La médina de Marrakech, la plus visitée des neuf sites marocains, illustre cette ambivalence: la reconnaissance internationale a accéléré une gentrification par le riad et l’investissement étranger, transformant certains quartiers en enclaves touristiques tout en laissant d’autres, à quelques rues de là, sans les moyens de leur propre restauration.
Attention fragile
Le séisme du Haouz a rendu cette ambivalence particulièrement lisible. Dans les jours qui ont suivi la catastrophe, la médina de Marrakech a fait l’objet d’un suivi rapproché, et des missions d’évaluation ont été dépêchées pour documenter les dégâts sur les remparts, certaines portes historiques et des habitations du tissu ancien.
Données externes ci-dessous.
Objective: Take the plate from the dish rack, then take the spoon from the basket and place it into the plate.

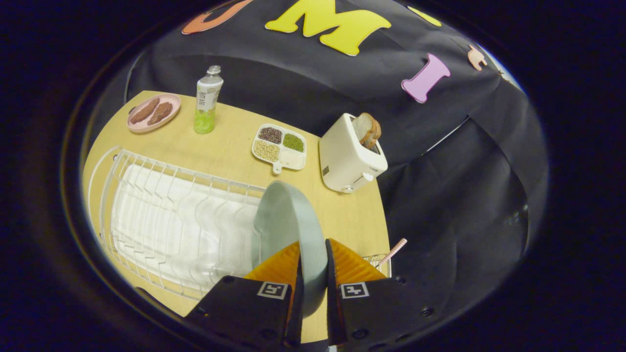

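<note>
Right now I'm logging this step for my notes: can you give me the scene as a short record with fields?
gripper: gripper shut on the plate, one orange finger on each face
plate: pale blue-grey plate, on edge, at the right end of the dish rack
dish rack: white wire dish rack on the table
spoon: pink handle sticking up from the basket, right of the fingers
beyond the rack: toaster with bread, divided tray, bottle, pink dish
</note>
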### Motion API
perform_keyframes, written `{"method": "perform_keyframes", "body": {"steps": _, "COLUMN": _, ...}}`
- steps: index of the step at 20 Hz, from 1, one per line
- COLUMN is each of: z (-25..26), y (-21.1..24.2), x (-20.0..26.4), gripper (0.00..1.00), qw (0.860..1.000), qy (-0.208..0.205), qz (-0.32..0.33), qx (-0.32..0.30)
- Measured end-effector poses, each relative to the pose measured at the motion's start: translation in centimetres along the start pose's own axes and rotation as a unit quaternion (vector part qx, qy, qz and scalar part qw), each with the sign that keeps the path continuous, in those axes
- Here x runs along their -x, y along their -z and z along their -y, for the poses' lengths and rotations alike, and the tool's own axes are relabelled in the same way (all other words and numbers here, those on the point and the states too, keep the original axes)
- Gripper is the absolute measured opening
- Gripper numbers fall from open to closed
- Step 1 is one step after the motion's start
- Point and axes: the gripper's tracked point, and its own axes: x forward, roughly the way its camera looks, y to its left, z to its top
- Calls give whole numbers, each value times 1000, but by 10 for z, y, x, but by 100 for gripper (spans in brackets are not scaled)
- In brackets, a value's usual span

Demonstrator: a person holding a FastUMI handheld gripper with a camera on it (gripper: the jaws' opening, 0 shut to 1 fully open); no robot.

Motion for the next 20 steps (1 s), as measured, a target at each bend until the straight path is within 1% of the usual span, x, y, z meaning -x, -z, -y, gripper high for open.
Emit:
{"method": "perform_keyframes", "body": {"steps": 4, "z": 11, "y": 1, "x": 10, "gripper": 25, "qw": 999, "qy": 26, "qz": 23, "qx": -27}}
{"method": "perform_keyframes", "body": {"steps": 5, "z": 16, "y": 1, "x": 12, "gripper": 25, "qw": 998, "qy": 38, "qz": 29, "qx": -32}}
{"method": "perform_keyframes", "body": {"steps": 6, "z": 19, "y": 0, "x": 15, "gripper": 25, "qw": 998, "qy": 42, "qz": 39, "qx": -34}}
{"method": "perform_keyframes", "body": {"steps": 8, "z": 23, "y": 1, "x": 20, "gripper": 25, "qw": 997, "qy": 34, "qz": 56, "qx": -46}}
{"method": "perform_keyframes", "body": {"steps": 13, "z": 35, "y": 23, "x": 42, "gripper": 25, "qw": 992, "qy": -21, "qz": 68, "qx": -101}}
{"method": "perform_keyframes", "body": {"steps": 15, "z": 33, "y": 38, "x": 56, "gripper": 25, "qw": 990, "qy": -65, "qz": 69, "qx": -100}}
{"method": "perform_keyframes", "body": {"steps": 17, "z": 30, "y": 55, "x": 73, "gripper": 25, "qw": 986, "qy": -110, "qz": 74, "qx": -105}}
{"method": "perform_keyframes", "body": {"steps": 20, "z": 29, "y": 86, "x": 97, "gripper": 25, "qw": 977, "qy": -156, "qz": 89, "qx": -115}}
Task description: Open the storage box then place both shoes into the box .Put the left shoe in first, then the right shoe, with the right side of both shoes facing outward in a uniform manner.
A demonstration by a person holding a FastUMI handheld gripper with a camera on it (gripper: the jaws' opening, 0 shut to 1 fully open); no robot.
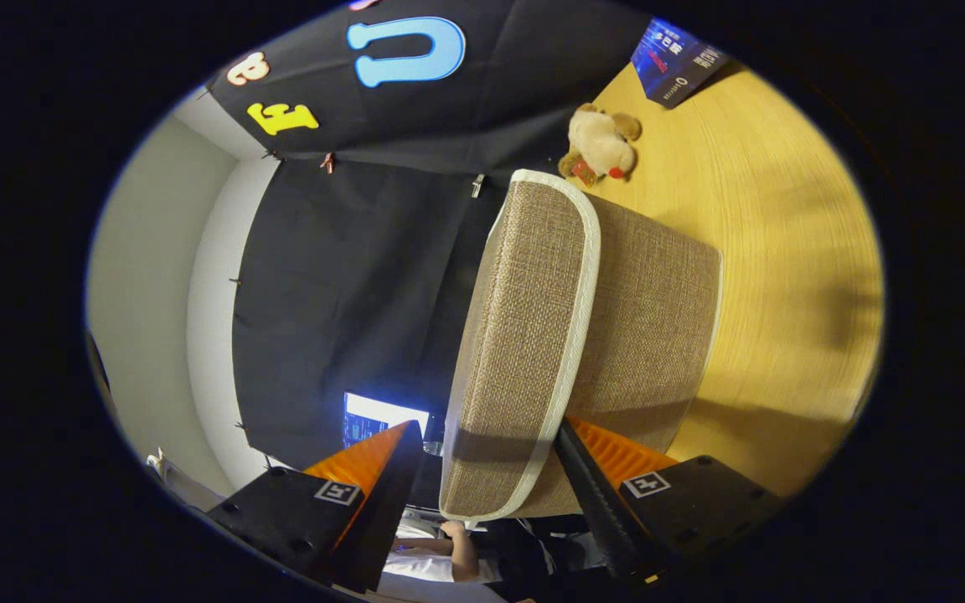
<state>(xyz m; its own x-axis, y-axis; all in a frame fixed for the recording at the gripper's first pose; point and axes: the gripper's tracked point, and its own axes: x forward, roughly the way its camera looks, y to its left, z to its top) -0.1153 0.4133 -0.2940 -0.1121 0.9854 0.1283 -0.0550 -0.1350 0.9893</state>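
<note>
My fingers [482,469] stood apart with the lid's [533,335] near corner between them, one finger against its underside and the other off its top, so I could not tell whether they pinched it. The storage box [658,335] was coarse tan weave with pale piping. Beyond it lay open wooden worktop [784,251], a plush dog [602,144] and a half-cut-off dark booklet [677,57].

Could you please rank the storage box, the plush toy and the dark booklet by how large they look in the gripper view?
1. Storage box, between the open tongs, close to the camera.
2. Plush toy and dark booklet beyond it look alike; unranked.
</note>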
Le bien n’a pas basculé sur la liste du «péril», en partie parce que les dommages, bien que réels, n’ont pas été jugés de nature à compromettre irrémédiablement sa valeur universelle exceptionnelle, et en partie parce qu’un plan de restauration a été engagé avec un relatif volontarisme politique. Mais l’épisode a rappelé que le patrimoine bâti marocain, largement construit en terre, en pierre calcaire tendre ou en maçonnerie traditionnelle, reste structurellement vulnérable aux aléas sismiques dans une zone que l’on croyait, à tort, à l’abri.
Le patrimoine matériel marocain, sous le regard de l’UNESCO, est donc moins un inventaire stable qu’un chantier permanent, englobant la composante administrative, financière, politique et même géologique. La reconnaissance internationale est un gage et une marque d’encouragement, certes. Mais elle ne constitue pas un point d’arrivée, ni une fin en soi, plutôt l’ouverture d’un nouveau rapport de forces entre mémoire, gestion et développement. C’est probablement à ce niveau, plus que dans la beauté des façades, que se joue la vraie mesure de ce que le label protège.